Please go line by line through the material and copy each one containing the word "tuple".

*** Dataset excerpts Section Begins ***

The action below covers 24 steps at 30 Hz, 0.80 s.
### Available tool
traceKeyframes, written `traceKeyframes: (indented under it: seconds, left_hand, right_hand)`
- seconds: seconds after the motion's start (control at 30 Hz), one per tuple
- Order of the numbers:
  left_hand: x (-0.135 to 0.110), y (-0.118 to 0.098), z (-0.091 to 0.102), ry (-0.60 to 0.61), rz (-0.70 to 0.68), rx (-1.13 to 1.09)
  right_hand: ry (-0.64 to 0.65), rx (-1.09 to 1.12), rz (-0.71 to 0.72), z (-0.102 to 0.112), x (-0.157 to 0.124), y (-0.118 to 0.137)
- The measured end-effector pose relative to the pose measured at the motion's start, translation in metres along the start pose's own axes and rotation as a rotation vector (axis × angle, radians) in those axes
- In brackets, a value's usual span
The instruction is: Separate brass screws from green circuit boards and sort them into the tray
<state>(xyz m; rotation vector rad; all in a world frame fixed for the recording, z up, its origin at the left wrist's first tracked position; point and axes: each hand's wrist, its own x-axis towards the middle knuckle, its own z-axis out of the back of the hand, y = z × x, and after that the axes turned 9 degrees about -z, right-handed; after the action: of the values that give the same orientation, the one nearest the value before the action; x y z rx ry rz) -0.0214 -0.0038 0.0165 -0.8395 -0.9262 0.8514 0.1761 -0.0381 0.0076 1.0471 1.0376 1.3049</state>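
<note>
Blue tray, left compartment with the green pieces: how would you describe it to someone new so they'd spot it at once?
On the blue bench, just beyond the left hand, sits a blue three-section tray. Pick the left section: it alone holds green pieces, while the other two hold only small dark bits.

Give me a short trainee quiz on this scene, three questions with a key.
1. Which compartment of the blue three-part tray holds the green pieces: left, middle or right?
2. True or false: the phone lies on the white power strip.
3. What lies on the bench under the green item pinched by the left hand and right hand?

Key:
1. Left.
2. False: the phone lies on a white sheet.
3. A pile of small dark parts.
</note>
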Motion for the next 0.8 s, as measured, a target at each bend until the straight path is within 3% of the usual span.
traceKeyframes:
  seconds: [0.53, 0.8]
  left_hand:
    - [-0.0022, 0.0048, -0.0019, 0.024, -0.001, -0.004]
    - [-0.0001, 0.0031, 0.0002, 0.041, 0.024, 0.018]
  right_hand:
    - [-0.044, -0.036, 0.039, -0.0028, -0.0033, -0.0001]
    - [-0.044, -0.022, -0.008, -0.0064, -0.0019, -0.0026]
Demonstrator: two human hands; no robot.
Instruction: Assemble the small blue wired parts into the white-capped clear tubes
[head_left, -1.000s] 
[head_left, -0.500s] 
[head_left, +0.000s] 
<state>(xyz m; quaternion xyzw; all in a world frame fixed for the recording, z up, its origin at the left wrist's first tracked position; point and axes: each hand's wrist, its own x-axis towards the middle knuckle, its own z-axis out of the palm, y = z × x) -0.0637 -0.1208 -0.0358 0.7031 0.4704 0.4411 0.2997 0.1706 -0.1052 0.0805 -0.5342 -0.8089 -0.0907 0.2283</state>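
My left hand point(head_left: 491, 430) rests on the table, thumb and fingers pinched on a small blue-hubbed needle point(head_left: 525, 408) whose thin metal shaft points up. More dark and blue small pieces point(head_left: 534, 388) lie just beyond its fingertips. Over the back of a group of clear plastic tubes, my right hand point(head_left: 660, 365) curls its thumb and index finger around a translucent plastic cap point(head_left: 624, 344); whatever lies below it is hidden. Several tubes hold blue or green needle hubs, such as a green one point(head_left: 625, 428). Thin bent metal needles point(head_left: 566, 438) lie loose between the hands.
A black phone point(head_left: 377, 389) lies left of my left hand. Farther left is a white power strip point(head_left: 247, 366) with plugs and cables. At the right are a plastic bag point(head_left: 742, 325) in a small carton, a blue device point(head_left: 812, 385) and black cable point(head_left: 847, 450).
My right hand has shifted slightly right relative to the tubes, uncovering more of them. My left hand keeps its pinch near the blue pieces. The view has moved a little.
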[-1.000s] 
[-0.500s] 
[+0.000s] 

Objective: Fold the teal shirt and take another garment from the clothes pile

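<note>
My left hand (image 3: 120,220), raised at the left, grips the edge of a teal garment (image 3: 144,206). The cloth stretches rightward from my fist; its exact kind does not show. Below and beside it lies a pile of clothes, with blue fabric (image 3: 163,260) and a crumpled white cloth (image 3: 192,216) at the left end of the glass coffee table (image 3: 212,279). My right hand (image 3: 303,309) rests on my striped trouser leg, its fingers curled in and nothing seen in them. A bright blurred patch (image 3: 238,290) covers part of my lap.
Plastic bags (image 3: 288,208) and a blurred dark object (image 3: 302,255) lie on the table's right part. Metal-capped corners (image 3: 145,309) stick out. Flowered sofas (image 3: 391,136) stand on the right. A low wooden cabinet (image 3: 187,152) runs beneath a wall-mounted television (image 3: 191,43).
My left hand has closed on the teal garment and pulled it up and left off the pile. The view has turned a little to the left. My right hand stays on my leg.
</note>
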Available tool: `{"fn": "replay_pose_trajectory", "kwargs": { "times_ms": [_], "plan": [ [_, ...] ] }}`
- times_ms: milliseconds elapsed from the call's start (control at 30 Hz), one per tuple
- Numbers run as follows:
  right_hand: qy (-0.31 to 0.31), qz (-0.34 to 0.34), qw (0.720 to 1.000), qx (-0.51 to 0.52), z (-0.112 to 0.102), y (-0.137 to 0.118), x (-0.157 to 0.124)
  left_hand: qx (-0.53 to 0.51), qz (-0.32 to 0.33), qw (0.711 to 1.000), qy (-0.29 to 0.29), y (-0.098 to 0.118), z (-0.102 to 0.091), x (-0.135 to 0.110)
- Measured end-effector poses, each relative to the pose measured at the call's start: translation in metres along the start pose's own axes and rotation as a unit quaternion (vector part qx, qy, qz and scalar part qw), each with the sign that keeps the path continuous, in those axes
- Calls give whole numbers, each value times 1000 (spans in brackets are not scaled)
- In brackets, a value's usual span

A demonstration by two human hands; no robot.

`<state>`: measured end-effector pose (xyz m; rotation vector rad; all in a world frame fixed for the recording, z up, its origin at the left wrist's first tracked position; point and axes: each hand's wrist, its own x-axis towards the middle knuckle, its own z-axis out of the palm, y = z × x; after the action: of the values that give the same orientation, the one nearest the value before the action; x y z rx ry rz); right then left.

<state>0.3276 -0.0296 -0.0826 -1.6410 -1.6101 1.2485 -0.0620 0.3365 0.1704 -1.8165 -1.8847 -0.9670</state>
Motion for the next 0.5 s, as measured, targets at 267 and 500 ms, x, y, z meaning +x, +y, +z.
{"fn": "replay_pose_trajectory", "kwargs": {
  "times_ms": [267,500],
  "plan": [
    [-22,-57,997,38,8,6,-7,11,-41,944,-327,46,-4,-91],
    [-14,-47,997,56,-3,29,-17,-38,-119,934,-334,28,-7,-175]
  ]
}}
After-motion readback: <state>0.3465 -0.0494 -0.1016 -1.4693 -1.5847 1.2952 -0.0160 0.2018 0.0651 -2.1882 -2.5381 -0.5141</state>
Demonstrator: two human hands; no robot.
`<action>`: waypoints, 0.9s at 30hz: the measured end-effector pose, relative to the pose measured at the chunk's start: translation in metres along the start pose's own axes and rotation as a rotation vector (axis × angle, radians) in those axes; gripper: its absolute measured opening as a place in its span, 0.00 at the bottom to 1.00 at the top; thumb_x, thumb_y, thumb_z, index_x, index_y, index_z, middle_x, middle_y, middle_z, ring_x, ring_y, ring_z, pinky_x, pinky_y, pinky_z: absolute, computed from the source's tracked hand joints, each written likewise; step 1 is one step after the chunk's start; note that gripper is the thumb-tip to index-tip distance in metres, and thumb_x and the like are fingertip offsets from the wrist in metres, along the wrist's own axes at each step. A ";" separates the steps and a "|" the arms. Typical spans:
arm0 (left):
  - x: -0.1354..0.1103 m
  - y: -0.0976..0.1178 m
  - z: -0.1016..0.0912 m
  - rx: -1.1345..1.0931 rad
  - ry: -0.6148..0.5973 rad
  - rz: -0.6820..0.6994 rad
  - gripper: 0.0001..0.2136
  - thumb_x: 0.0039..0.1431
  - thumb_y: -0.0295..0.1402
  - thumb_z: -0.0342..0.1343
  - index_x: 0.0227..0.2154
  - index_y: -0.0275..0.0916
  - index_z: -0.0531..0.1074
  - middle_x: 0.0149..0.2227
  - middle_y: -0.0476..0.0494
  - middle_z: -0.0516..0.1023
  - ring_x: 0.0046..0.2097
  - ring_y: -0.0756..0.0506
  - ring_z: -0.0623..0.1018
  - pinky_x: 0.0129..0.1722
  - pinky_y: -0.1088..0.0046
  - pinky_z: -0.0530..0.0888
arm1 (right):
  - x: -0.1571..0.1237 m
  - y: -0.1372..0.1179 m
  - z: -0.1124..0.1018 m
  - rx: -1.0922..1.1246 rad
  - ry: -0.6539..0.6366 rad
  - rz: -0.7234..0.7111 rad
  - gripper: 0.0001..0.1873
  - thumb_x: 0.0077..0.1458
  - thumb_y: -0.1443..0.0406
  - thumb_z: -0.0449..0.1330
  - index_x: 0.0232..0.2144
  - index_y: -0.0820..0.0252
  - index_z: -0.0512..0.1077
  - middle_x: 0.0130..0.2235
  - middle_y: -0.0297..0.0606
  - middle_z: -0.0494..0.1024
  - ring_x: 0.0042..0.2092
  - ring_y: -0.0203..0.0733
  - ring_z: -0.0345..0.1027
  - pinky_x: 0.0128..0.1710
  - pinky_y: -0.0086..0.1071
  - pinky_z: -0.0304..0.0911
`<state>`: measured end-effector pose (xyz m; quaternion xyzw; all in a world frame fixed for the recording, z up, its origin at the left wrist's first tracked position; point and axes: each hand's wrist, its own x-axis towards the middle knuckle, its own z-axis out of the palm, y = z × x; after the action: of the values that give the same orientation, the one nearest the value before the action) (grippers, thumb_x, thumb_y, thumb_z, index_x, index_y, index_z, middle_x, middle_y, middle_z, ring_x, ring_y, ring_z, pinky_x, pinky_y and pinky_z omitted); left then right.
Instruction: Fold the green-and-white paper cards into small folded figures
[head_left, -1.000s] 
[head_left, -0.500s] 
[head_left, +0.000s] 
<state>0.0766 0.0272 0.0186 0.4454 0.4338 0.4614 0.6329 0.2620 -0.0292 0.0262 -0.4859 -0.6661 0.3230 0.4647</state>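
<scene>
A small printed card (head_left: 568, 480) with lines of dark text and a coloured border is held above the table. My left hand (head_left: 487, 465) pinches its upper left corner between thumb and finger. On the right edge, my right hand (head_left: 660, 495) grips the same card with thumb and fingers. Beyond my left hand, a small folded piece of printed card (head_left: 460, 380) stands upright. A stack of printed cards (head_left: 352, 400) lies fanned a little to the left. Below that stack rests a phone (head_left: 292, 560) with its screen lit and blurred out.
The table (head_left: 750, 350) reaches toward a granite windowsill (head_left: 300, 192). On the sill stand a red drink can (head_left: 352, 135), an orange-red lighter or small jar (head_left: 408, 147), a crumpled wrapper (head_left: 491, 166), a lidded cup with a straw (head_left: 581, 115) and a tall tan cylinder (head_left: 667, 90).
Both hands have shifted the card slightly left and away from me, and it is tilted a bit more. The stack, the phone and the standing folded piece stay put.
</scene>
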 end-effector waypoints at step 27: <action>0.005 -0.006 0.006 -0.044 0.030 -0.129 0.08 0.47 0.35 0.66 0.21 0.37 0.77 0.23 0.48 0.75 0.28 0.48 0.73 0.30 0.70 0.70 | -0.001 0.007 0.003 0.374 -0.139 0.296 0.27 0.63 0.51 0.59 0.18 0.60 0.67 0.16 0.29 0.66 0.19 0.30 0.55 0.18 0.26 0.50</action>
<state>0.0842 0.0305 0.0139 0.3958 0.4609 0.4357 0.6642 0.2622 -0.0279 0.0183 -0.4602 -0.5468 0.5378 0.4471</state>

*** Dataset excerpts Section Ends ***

### Finished task
- seconds: seconds after the motion's start (control at 30 Hz), one per tuple
- times_ms: milliseconds elapsed from the call's start (control at 30 Hz), one per tuple

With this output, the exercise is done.